Hmmm good point on the location. Where else in the world measures mileage in miles?


----------



## yumyjagermiester (Sep 20, 2002)

*Re: Audi 100 CS quattro info. (Haiku Master)*

The UK still uses miles, and wouldn't it be an S6+, not an S4 4.2?


----------



## PerL (Jan 9, 2001)

*Re: Audi 100 CS quattro info. (yumyjagermiester)*

First we got the S4 4.2 in 1993, followed by the S6 4.2 with the 100/A6 changeover. The S6 Plus was a limited version in 1997, the first car made by quattro GmbH. About 850 S6 Plus Avants were made, with circa 100 Sedans to boot.


----------



## yumyjagermiester (Sep 20, 2002)

*Re: Audi 100 CS quattro info. (PerL)*

I see


----------



## ATMH (Sep 27, 2003)

We just got an Audi 100 (front wheel drive) and we are having a problem with the speakers
It seems that the left-right balance is screwed up, it is very faint on the passengers side. Wouldnt be a problem, except I cant find a balance control anywhere (excluding the font-back fade control) Anyone know if it even has a balance control, or if its just an electrical problem?
Oh yeah, its a 1990 Audi 100 (front wheel drive) pearl exterior, black interior, auto trans that I wish was a 2003 Audi S4, Black exterior, black/blue alcantara interior w/ manual trans (I do not like the design changes they made for the S4's with the V8, the 4 sectioned air intake in the front is one of the few things that make it noticable as an S4, and they trashed that for the v8's.
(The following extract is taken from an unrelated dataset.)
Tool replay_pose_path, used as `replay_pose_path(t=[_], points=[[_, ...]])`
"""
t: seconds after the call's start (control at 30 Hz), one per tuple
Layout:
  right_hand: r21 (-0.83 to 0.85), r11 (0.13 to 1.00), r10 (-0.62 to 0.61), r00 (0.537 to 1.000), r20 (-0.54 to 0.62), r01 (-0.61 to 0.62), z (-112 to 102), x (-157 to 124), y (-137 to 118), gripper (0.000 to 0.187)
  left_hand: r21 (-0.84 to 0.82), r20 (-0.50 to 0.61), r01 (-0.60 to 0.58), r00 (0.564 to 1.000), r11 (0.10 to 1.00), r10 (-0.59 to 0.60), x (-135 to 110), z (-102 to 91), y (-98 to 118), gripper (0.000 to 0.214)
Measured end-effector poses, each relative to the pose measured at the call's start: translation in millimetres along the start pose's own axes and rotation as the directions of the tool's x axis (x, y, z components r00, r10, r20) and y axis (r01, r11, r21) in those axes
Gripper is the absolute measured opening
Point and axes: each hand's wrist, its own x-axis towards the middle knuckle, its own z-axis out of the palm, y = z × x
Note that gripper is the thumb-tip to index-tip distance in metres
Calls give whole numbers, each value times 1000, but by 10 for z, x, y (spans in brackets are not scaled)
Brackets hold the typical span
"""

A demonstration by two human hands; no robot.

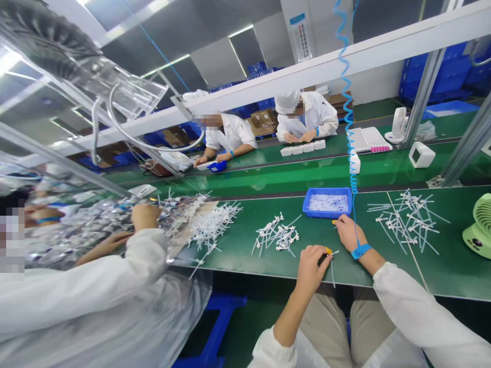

Anywho, V6's can get 300+ hp if you coax them enough.


----------



## PerL (Jan 9, 2001)

*Re: (ATMH)*

I may be wrong as I dont know Audi radios all that well (they were never sold here, for some rason) but I believe you have to pull the volume knob to adjust balance.
Btw, welcome to the Vortex! http://****************.com/smile/emthup.gif

















_Modified by PerL at 1:16 AM 9-28-2003_


----------



## ATMH (Sep 27, 2003)

thank you x2


----------



## v b chil-n (Nov 6, 2000)

*Re: (ATMH)*

no balance adjustments


----------



## ATMH (Sep 27, 2003)

*Re: (v b chil-n)*

that is what I feared. You would think a luxury car like that would have balance adjustment. Even my Diesel Rabbit has balance adjustment...then again, it has a $120 USD CD player that is probably worth more than the car...


----------